Mineiros de fundo nos anos 30. Foto do livro Indústria e Conflito no Meio Rural - Os mineiros alentejanos (1858-1938), de Paulo Eduardo Guimarães.

A mesma estratégia foi seguida depois pelos mineiros de São Pedro da Cova com idênticos resultados. A 25 de Agosto de 1923, eles entravam em greve, exigindo aumentos salariais, melhores habitações e condições de trabalho. A greve durou cerca de dois meses e meio e a estratégia de solidariedade coordenada por A Batalha funcionaria uma vez mais. A 17 de Setembro, os operários do Porto recebiam 280 crianças, filhas de grevistas, e era criada a sopa comunista. A resposta das autoridades foi a mesma: prisões de sindicalistas, espancamentos, atitudes intimidatórias, encerramento da associação de classe e, finalmente, a GNR decide ajudar o patronato a acabar com a sopa comunista. A greve terminou a 5 de Outubro, com mais uma pesada derrota para os mineiros e para o sindicalismo local.

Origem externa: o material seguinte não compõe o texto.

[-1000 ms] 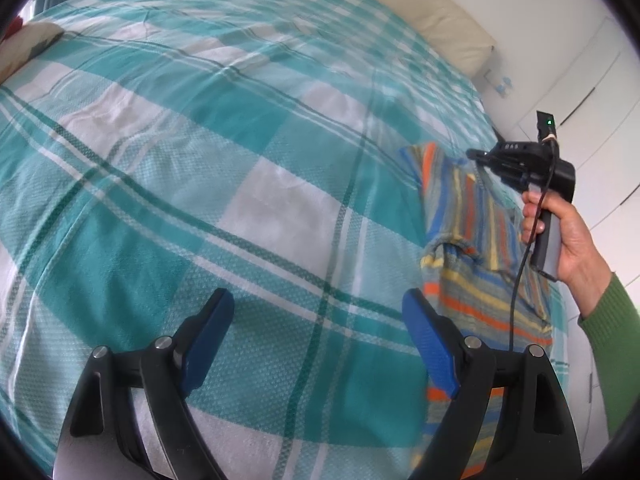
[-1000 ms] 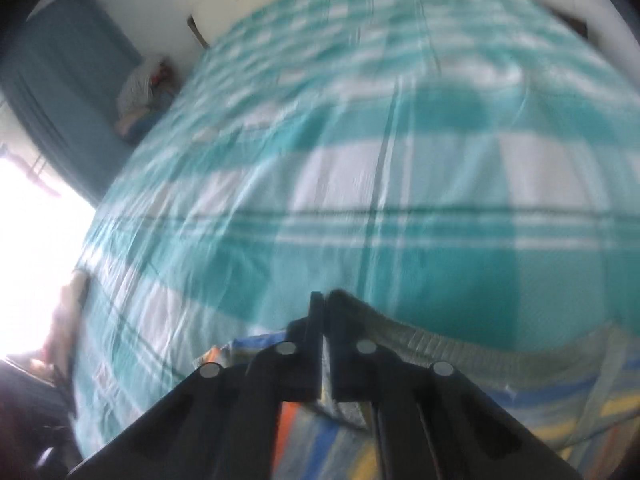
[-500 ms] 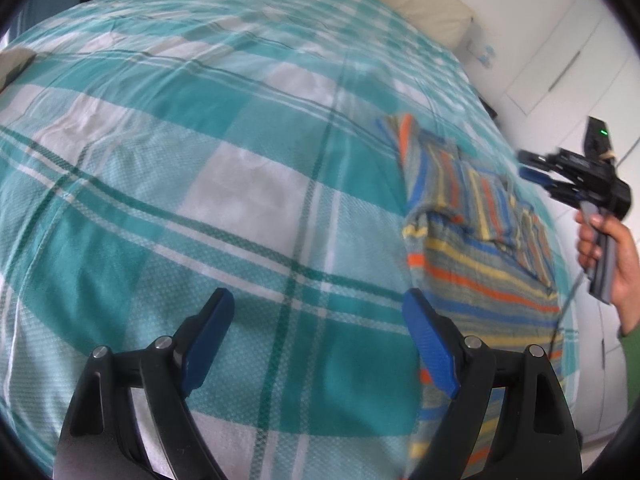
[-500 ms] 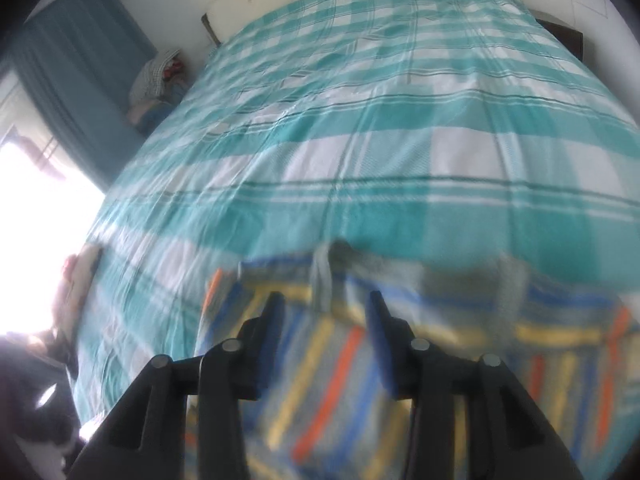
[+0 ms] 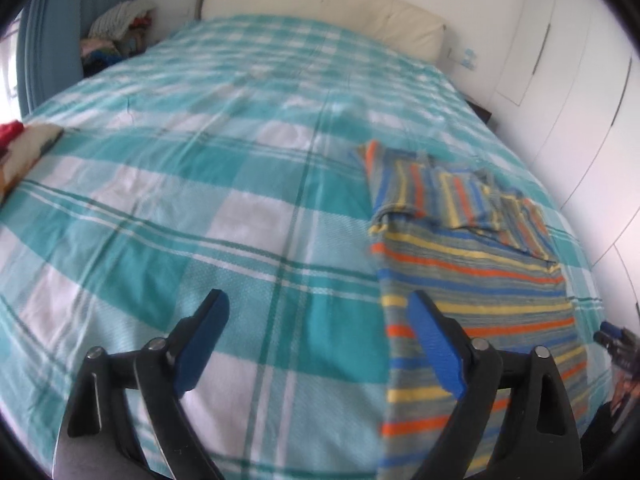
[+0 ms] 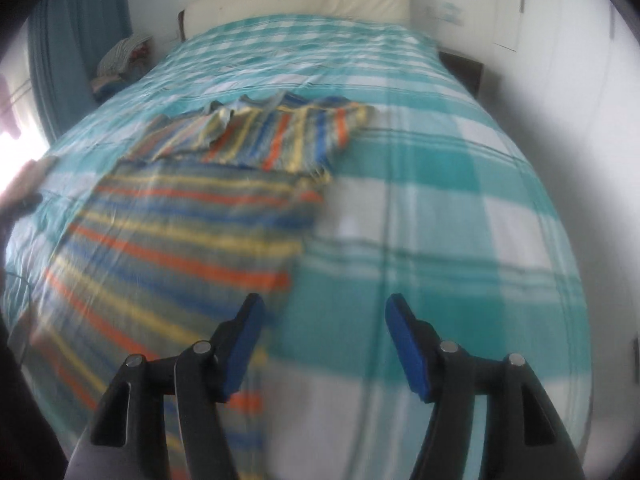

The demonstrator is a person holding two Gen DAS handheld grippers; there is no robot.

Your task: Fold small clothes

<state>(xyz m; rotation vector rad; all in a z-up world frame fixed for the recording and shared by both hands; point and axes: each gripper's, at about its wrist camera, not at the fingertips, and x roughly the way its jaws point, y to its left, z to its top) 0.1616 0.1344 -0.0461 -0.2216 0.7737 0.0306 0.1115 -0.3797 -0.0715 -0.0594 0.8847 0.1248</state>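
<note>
— What's that bed [image 5: 224,184] got on it?
— A teal-and-white checked cover, and a striped shirt [image 5: 476,280] lying flat on it, sleeves folded in.
— Anything else on it?
— Something red and cream [image 5: 24,148] at the edge, well apart from the shirt, across the bed from it. A cream headboard [image 5: 320,8] stands beyond the shirt.

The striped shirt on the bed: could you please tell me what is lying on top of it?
On the striped shirt, only its own sleeves lie folded across the upper part. Neither gripper touches it. The checked bedspread underneath is hidden where the shirt covers it.
</note>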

Na mina de São Domingos, a ameaça de greve em 1923 levou a Mason & Barry a conceder aumentos salariais enquanto o administrador Rich procurava impedir o funcionamento do sindicato operário. Sob este clima de tensão registou-se um atentado contra o «Palácio» e foi preso um elemento da Legião Vermelha que viera de Lisboa. Os operários imputaram o atentado à maquiavélica estratégia do próprio diretor. Foram feitas algumas prisões de mineiros, libertados 18 dias depois. A readmissão na empresa só teria lugar muito mais tarde. 

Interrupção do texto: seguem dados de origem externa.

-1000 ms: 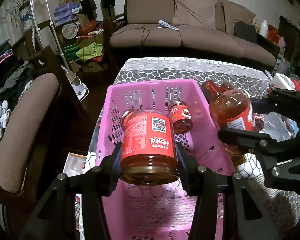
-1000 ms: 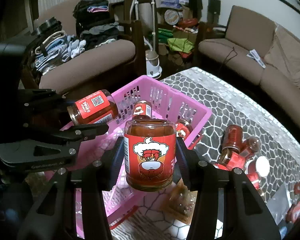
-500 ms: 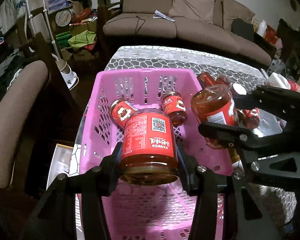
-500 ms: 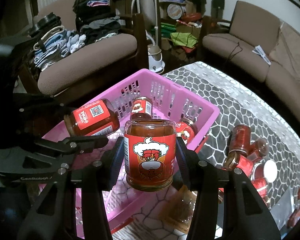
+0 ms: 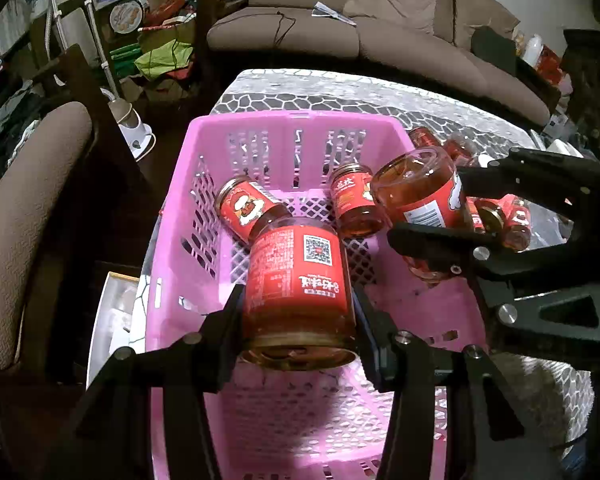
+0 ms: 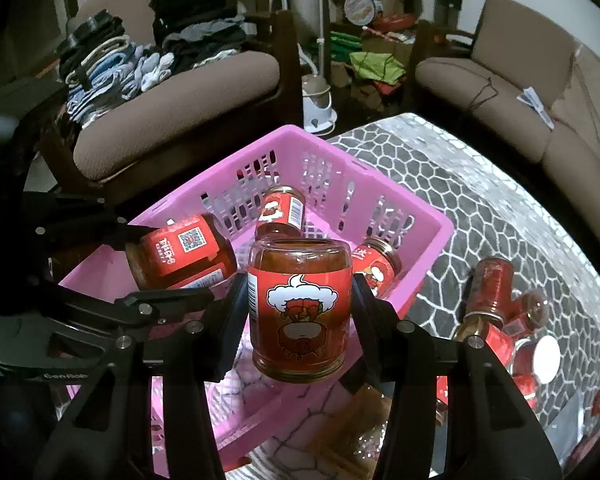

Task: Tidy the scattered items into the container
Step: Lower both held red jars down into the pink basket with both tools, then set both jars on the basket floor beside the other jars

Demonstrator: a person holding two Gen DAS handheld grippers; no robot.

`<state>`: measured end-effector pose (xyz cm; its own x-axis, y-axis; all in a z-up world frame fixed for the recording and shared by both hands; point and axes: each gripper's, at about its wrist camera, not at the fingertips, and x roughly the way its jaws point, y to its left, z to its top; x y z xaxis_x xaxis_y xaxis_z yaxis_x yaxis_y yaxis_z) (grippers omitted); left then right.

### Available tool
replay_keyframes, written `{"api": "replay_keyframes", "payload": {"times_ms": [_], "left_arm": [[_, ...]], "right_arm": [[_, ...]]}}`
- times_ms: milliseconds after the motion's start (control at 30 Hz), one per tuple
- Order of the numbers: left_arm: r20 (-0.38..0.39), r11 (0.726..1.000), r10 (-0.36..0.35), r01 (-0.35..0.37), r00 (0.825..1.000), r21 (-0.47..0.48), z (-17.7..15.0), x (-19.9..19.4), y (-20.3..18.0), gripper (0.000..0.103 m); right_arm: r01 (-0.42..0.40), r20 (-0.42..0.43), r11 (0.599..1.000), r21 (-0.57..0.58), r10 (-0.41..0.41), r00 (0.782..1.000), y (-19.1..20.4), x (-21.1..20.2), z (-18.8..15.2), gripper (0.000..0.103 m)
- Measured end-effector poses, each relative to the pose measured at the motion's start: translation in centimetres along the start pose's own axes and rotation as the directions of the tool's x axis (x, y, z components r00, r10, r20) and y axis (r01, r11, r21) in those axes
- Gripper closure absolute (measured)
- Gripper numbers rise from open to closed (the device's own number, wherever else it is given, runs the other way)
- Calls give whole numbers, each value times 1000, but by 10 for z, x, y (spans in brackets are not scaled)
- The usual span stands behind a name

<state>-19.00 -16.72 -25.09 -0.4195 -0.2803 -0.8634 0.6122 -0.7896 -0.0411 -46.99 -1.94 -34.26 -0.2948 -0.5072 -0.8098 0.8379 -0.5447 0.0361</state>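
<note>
A cluttered living room with brown sofas surrounds a worktop [image 5: 340, 98] covered in a grey honeycomb-patterned cloth, on which stands a pink perforated plastic basket [image 5: 180, 216]. The left hand-held gripper [image 5: 298, 312] pinches a red-labelled glass sauce jar with a QR code [image 5: 298, 280], its long axis tilted forward and down over the basket floor. The right hand-held gripper [image 6: 300, 308] clamps a glass jar with a cartoon-chef label [image 6: 300, 304], hanging above the basket's near rim; the left is deeper inside, so probably nearer release. Two small jars [image 5: 352, 200] already lie in the far end, and more wait on the cloth [image 6: 492, 292]. Compared with a second ago, both jars have sunk lower and further into the basket.
</note>
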Motion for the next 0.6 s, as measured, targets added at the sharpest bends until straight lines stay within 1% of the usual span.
{"api": "replay_keyframes", "payload": {"times_ms": [600], "left_arm": [[-48,999,24,-25,999,-22,-1,16,6,53]], "right_arm": [[-29,-18,1000,7,29,999,0,22,5,56]]}}
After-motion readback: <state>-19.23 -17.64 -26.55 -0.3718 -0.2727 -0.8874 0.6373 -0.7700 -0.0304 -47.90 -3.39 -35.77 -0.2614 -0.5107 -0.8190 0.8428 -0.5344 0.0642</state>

Apesar da derrota, a tensão em Aljustrel mantinha-se elevada ao rubro. Em Março de 1923, quando o administrador procedia ao visto nos livretes de distribuição de farinha foi agredido por vários indivíduos. No mês seguinte, a notícia do fim do «pão político» levou os operários a abandonarem o trabalho, tendo-se registado desordens e assaltos aos celeiros e à fábrica de moagens da mina. Em Dezembro realizou-se mais um comício no largo da associação sobre o problema do abastecimento dos cereais. Estes acontecimentos levaram a empresa a criar o seu próprio «pão político», fornecendo aos seus operários farinha abaixo dos preços correntes e aliviando a pressão sobre os níveis salariais. A Mason & Barry teria idêntico comportamento.

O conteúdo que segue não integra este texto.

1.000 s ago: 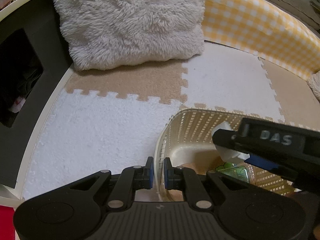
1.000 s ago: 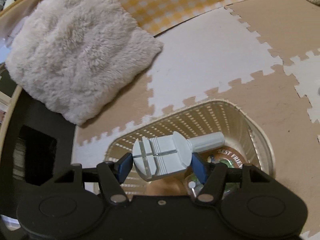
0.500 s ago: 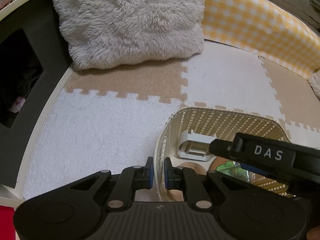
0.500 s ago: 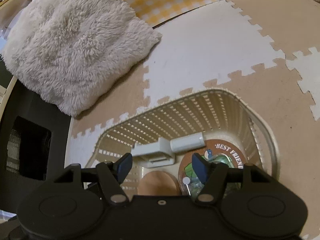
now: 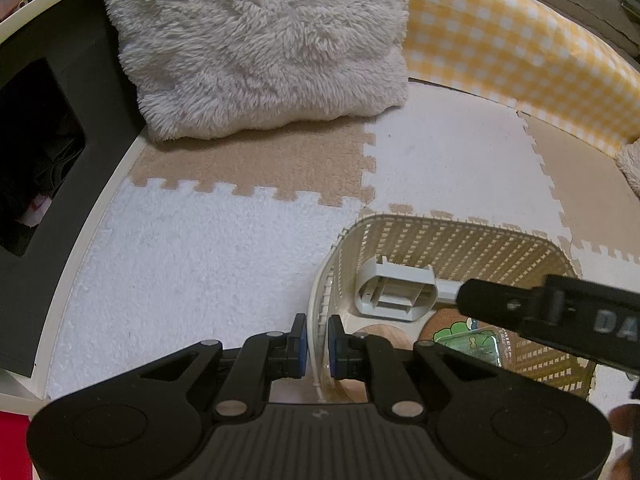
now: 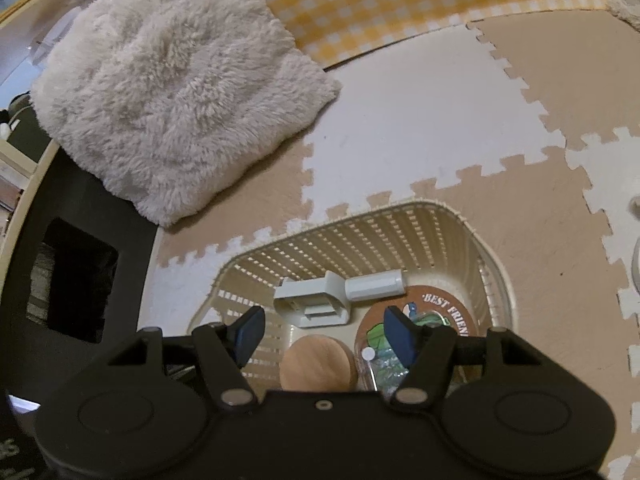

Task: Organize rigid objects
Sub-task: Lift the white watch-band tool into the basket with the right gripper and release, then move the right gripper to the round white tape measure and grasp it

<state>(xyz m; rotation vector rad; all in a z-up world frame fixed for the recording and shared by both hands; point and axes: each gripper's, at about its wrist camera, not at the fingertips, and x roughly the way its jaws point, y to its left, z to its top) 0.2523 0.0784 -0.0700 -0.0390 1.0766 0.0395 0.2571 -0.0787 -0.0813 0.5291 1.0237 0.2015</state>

A partir de meados de 1923 notou-se um endurecimento da atitude das autoridades face à atuação dos operários. O comício comemorativo do 1.° de Maio desse ano não foi autorizado e as ações culturais do grupo anarquista Os Vencedores foram sistematicamente proibidas. O espaço de manobra dos sindicalistas foi progressivamente reduzido. As forças da ordem passaram a atuar preventivamente em colaboração com o patronato. O diretor das minas fornecia regularmente às autoridades uma relação de trabalhadores, com anotações sobre o seu comportamento individual. As ações intimidatórias e as prisões arbitrárias de dirigentes sindicais multiplicaram-se. Tratava-se agora e pela primeira vez, de eliminar de forma sistemática todo e qualquer indício de «bolchevismo».